In 1983, Tynan moved on to Plymouth Argyle where he became a cult figure during the 1980s and is frequently named by Argyle fans as one of the club's all-time greatest players. He was a member of the side which reached the semi-finals of the FA Cup in 1984, scoring the goal which beat then top flight West Bromwich Albion in the fifth round of the competition. Argyle went on to beat Derby County in the quarter-finals before losing to Watford in the penultimate stage of the competition.

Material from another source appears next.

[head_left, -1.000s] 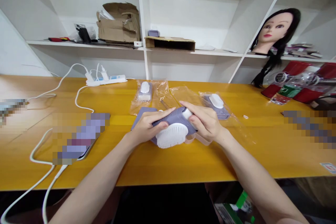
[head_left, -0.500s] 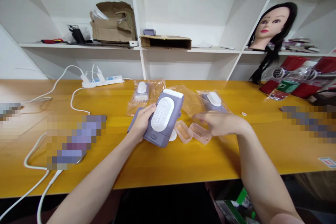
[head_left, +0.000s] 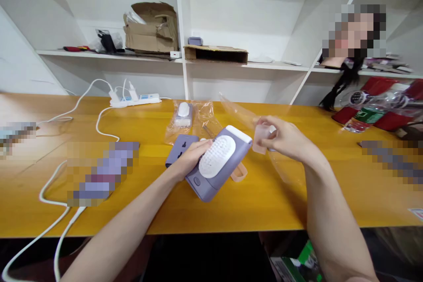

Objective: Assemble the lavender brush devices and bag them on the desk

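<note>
My left hand [head_left: 193, 157] grips purple brush [head_left: 217, 158] tilted above counter [head_left: 198, 218]; one-sided hold could slip, I judge. Right hand [head_left: 284, 137] pinches pinkish box [head_left: 260, 137]; fingertip grip might drop it. I count one held brush, two boxes (other box [head_left: 242, 175] on counter), one slotted purple piece [head_left: 176, 150], one bagged brush [head_left: 183, 114] visible beyond.

The right hand [head_left: 286, 137] hides one end — apparently — of the tub [head_left: 259, 134].
</note>
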Demonstrator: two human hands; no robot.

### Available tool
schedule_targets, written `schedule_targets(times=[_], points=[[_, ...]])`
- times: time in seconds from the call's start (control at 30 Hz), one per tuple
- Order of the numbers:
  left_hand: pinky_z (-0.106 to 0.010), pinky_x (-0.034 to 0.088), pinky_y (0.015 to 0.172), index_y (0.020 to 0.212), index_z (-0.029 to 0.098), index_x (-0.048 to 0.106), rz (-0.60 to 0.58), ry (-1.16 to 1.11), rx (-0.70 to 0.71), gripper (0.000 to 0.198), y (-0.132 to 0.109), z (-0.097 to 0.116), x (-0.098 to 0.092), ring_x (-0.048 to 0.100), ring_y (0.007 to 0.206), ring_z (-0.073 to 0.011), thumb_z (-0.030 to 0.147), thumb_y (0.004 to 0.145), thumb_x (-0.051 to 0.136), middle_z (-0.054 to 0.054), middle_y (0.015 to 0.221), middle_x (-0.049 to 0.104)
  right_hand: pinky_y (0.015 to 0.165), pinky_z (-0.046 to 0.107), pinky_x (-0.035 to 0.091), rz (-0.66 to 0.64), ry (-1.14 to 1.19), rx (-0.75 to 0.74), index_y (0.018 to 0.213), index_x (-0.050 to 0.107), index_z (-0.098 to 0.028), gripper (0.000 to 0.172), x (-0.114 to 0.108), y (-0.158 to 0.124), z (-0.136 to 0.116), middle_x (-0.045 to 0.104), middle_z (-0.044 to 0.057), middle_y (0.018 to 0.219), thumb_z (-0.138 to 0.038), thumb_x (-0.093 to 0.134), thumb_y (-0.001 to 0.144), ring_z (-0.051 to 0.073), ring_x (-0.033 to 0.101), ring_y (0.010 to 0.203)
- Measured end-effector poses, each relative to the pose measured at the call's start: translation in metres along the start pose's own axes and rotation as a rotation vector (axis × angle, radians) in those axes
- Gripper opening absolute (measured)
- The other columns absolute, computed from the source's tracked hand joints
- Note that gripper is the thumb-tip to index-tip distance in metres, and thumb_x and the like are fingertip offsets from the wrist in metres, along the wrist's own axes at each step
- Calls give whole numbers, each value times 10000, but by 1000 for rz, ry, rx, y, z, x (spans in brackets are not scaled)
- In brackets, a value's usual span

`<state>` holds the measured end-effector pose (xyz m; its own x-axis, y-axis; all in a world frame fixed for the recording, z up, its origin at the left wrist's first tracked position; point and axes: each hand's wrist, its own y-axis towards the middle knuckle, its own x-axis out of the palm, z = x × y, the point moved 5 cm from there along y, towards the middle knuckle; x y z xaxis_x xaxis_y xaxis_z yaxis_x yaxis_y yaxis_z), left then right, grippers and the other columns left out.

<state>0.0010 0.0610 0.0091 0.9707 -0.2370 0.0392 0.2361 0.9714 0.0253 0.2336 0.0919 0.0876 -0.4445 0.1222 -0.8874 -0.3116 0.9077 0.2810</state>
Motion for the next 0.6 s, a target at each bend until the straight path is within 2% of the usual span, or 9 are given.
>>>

In the 1984/85 season, Tynan was joint top scorer in all 4 divisions of the Football League with 31 goals, level with Tranmere's John Clayton. Clayton, ironically, joined Argyle as Tynan's replacement, when Tynan signed for Rotherham United in the summer of 1985. However, Tynan rejoined Argyle in early 1986, initially on loan, as the club pushed for promotion to the second tier. His excellent goalscoring record continued at that level and he became a club legend. In total Tynan scored 126 goals in 262 appearances for Plymouth. Former England manager Graham Taylor described him as one of the best natural finishers he had ever seen.

Tynan spent a season as manager of Goole Town in the Northern Premier League between 1993 and 1994.

As of January 2017 he was working as a taxi driver in Plymouth. He previously wrote a regular column about Argyle for local newspaper, the Plymouth Evening Herald. Tynan's biography was published in March 2009, entitled "The Original Football Idol: The Tommy Tynan story" by Ryan Danes (Breedon Books ISBN 978-1-85983-685-9). He was also the subject of the 1990 book Tommy: A Life at the Soccer Factory by Richard Cowdrey (Bud Books ISBN 9780951635001)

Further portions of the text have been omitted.